“Kenyataan itu sungguh ironis karena Indonesia sebenarnya terkenal karena kekayaan plasma nutfa unggas di dunia. Unggas lokal ternyata belum menjadi tuan rumah di negerinya sendiri,” kata Ade, hari ini.
Untuk mencapai proporsi konstribusi 30% unggas lokal terhadap populasi unggas nasional, lanjut dia, perlu mengembangkan potensi peternak di pedesaan. Kondisi saat ini, kata dia, dari 56 juta rumah tangga petani, 21,5 juta diantaranya melakukan kegiatan ternak unggas lokal. Namun, kelemahannya, mereka masih beternak unggas lokal secara tradisional, belum beternak secara intensif.

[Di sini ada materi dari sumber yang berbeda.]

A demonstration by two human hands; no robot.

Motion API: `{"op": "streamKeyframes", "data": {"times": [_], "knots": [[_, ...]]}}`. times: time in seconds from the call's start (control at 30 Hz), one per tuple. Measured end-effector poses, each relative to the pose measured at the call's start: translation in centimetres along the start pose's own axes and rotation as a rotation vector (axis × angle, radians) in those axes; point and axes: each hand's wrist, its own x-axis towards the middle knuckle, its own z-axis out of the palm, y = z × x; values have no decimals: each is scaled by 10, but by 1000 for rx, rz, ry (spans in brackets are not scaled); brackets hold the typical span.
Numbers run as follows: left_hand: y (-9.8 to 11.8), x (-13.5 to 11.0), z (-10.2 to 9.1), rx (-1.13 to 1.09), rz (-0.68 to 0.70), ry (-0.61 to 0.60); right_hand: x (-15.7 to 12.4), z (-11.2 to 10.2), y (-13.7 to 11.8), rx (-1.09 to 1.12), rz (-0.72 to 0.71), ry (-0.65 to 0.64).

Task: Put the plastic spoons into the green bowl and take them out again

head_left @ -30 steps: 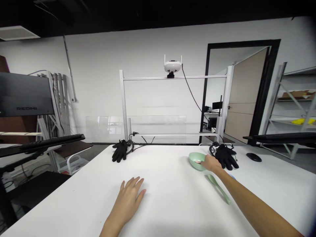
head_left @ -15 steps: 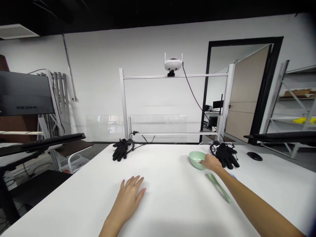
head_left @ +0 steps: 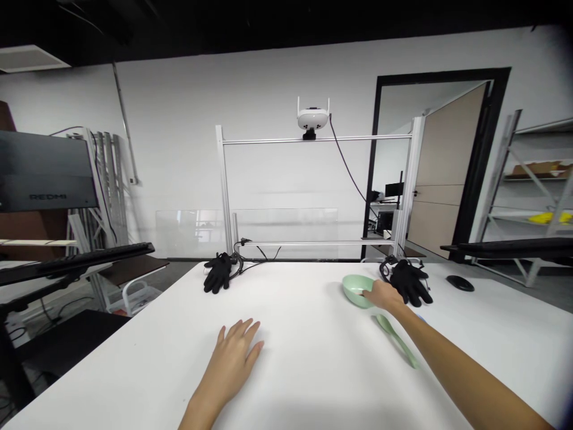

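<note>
At far left stood a dark monitor (head_left: 45, 173) with a matte casing and "REDMI" lettered on it, and below it a black keyboard (head_left: 76, 260) lay on a neighbouring desk. The white table (head_left: 134, 382) had a smooth, matte top. On it, the left hand (head_left: 230, 364) lay flat and open, its fingers spread and holding nothing. Farther along the table, near the far edge, lay a limp black glove (head_left: 218, 272) with its fingers splayed, just beside a tangle of thin black cable (head_left: 250, 252). Behind it rose a frame (head_left: 313, 138) of aluminium extrusion, with a white camera (head_left: 313, 117) with two short antennae on its top bar, and a clear glass panel (head_left: 192, 233) stood low behind the table.

To the right sat a glossy pale-green plastic bowl (head_left: 355, 289), round and shallow. The right hand (head_left: 380, 294) reached its rim, fingers curled against it; whether they gripped it, I could not tell. Just below lay a pale-green spoon (head_left: 396, 340), long and smooth, apart from the bowl, near the right forearm (head_left: 452, 370). A second black glove (head_left: 409, 282) lay just beyond the hand, touching a loop of cable. Farther right sat a black oval mouse (head_left: 459, 283), with a second keyboard (head_left: 505, 246) and metal shelving (head_left: 541, 197) past it.
</note>
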Motion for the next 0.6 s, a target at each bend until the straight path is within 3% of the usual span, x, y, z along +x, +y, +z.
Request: {"op": "streamKeyframes", "data": {"times": [0.17,0.37,0.6], "knots": [[-2,1,0,5,-2,19,-17,-19,6,-29,-39,1],[-3,3,0,8,-2,40,-68,-38,22,7,-185,201],[-2,4,0,2,0,34,-125,-24,47,59,-237,264]]}}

Dengan beternak secara tradisional, maka untuk masa penen dengan bobot ayam mencapai 1 kg dibutuhkan waktu 6-8 bulan. Sedangkan dengan cara intensif hanya membutuhkan waktu selama 70-75 hari bisa memanen ayam dengan bobot 1 kg.
“Polanya hampir sama dengan beternak ayam ras. Namun untuk budi daya unggas lokal, kami berkomitmen untuk menggunakan bahan-bahan pakan organic. Karena itulah, unggas lokal di dunia terkenal juga dengan sebutan ayam organic karena dagingnya sehat.”

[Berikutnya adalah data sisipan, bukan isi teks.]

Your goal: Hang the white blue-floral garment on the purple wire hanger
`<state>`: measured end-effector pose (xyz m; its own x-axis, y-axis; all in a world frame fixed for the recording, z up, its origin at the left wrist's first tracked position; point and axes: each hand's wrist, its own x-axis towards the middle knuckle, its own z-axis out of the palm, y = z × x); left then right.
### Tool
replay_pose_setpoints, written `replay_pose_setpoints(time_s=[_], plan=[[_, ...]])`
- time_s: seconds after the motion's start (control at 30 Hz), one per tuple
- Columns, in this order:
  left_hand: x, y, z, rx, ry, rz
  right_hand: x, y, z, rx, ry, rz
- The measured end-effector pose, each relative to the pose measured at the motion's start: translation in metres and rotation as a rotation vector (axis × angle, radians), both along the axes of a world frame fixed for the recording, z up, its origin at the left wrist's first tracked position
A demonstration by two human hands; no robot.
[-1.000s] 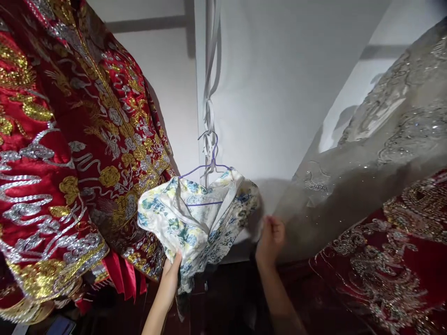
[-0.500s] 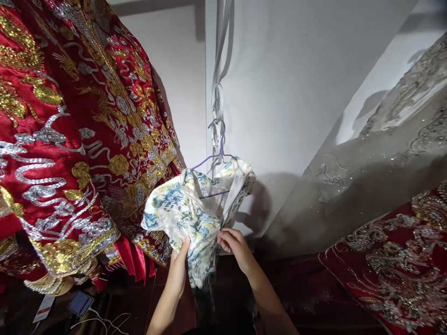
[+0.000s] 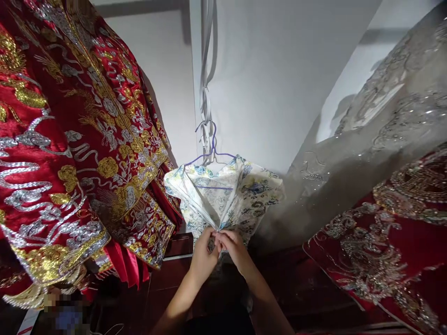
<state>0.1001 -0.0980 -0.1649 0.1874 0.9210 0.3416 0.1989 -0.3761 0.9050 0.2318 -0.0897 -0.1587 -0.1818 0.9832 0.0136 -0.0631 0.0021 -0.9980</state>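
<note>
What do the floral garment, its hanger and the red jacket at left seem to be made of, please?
Floral garment: thin, matte cloth, perhaps cotton, from its creases. Hanger: smooth, probably coated wire, being slim, evenly purple. Red jacket: satin-like fabric with glossy highlights and glittering embroidery.

Single head-worn view, forward and down
</note>
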Motion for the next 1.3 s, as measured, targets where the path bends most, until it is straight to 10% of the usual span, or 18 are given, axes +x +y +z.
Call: replay_pose_setpoints(time_s=[0.33, 0.63, 0.77, 0.9, 1.13, 1.3], plan=[[0.007, 0.008, -0.006, 0.006, 0.042, -0.034, 0.015, 0.017, 0.025, -0.098, -0.066, 0.013], [-0.002, 0.026, -0.009, -0.097, 0.093, -0.055, 0.006, 0.071, 0.151, 0.152, 0.129, -0.183], [-0.011, 0.033, -0.007, -0.138, 0.155, -0.102, -0.008, 0.068, 0.168, 0.229, 0.170, -0.222], [-0.018, 0.041, 0.031, -0.130, 0.172, -0.147, -0.010, 0.060, 0.149, 0.283, 0.112, -0.146], [-0.018, 0.068, 0.156, 0.305, 0.024, 0.107, 0.000, 0.062, 0.154, 0.401, 0.020, -0.156], [-0.009, 0.082, 0.178, 0.406, 0.075, 0.150, -0.006, 0.081, 0.133, 0.411, -0.037, -0.231]])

Kelemahan lain pengembangan unggas lokal, belum adanya orientasi peternak untuk bekonsentrasi untuk memproduksi bibit ayam. Mereka berorientasi pada usaha ternak unggas lokal untuk pedaging. Karena itulah, lanjut dia, nantinya dalam setiap provinsi diatur agar ada satu-dua kelompok peternak memproduksi bibit unggas lokal.